Lawmakers across the state are introducing new legislation in Sacramento, but plenty of San Diego’s representatives dusted off their bills from last year that didn’t quite become laws.
Democratic Assemblywoman Lorena Gonzalez is trying again on a bill vetoed by Gov. Jerry Brown that would increase the health benefit amount for mastectomies. On the other side of the aisle, Assemblyman Brian Maienschein is reviving his own vetoed legislation, one that would let homeless people use the vouchers for 16 hotel stays intermittently, rather than only consecutively.
Both bills have a tough task ahead, since they’ll need signatures from a guy who already vetoed them once. But Maienschein is undeterred, as he explains in a new story from our Sacramento correspondent, Anita Chabria.
“I know that Gov. Brown is reasonable … I know his staff is reasonable and I know that they are good at listening,” he said. “So I feel confident that having a further opportunity to explain” will make a difference,” he said.
Assemblywoman Shirley Weber, though, has a different approach. She had a bill vetoed too, one related to reporting crimes on college campuses. But she’s taking a cue from Brown’s veto message, clarifying that it wouldn’t add new reporting requirements, and would rather make the attorney general guide campuses on how to comply with existing requirements.
Candidates Vying to Represent Balboa Park Want to Fund Balboa Park Fixes
District 3 City Council candidates Chris Ward, chief of staff to State Senator Marty Block, and Anthony Bernal, a staffer for Councilman Todd Gloria, agree on one thing: It’s time to fix Balboa Park.
Both Democratic candidates for the seat say it’s time Balboa Park, with a needs list more than $300 million long, gets a pot of money that it doesn’t need to share with other city needs, reports Lisa Halverstadt.
Bernal already knows how he wants to do it: put a bond program with a tax increase on the ballot, which would require approval from two-thirds of voters.
“It is a high threshold but I believe that there are stakeholders in every neighborhood of the city that could get on board and support this regional asset,” Bernal said.
Ward, meanwhile, said in his first few months in office, he’d convene a task-force to look at the best ways to give Balboa Park a dedicated funding stream.
“I know that I, as a new Council member, I would be foolish to think I know better than (longtime stakeholders),” Ward said.
Opinion: SeaWorld News Proves Activism Works
I’m old enough to remember when SeaWorld was publicly insisting the film Blackfish and the conversation surrounding it posed no threat at all to the company’s future.

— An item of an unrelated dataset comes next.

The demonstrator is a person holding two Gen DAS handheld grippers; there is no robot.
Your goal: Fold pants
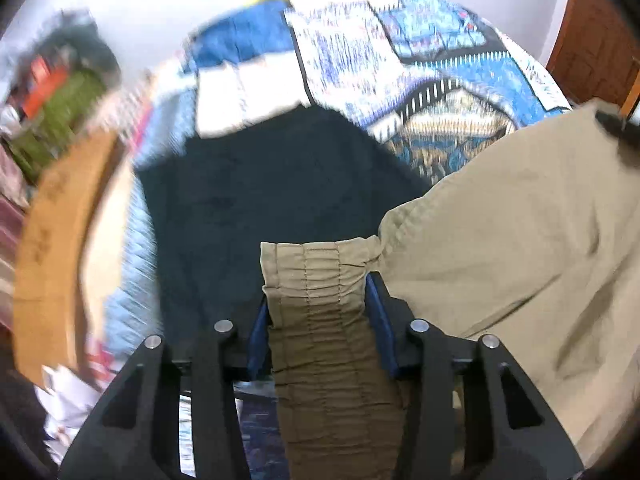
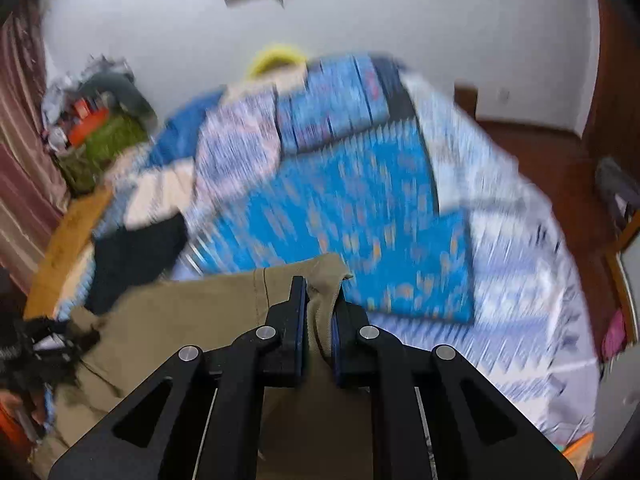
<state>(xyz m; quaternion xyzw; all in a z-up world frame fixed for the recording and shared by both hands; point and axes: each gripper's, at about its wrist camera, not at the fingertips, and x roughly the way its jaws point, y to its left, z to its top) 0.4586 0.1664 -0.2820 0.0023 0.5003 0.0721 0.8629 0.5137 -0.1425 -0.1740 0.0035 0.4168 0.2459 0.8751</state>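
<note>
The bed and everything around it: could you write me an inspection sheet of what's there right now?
Surface: bed under a blue patterned bedspread.
Job's things: khaki pants held up above the bed; elastic waistband bunched.
Clutter: dark garment on the bed; pile of things at the far left corner.
Grippers: left hand-held gripper clamps the waistband; right hand-held gripper pinches a fabric edge.
Cables: nothing seen.
Surroundings: white wall, striped curtain, brown floor. Views blurred.
</note>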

Then last week, it announced it would end its orca breeding program, launch a partnership with the Humane Society of the United States and shift to an education and conservation focus.
“For the general public, this announcement may have come as a surprise,” writes San Diego mayoral candidate and former assemblywoman Lori Saldaña, in a newly published op-ed. “But for the thousands of people in San Diego and elsewhere who have considered SeaWorld’s treatment of orcas inhumane – and at times dangerous – the changes are the culmination of years of protests, petitions, calls for boycotts and other activities.”
Saldaña recounts how the combination in factors led to the outcome protesters had hoped for, and the lesson other would-be activists could take from it in their own causes.
Chargers Ready to Release Stadium Plans
Ever since the Chargers got behind the Citizens’ Plan, which among other things makes a joint convention center-stadium easier to build and provides some funding from hotel taxes for the convention center portion, those of us watching the saga have been waiting for more details.
The Chargers are expected in the next few days to release their vision of a downtown stadium, the San Diego Union-Tribune notes.
That U-T story quotes our own Scott Lewis, who went on AM 1360 to preview how things might shake out.
In short, get used to hearing that combining the two megaprojects makes the total cost of them cheaper, since they can share some basic infrastructure costs.
The 2015 Class of San Diego Employers with Health and Safety Violations
The state’s Division of Occupational Safety and Health, or Cal-OSHA, hit nine local employers with penalties last year for workplace injuries that could have been avoided, inewsource reports.
That included a San Diego Gas & Electric employee who broke eight ribs falling through panels over a seven-foot concrete vault, even though a company inspection five-years earlier identified that the panels needed repair.
inewsource also created any easily searchable database for employer violations across the state.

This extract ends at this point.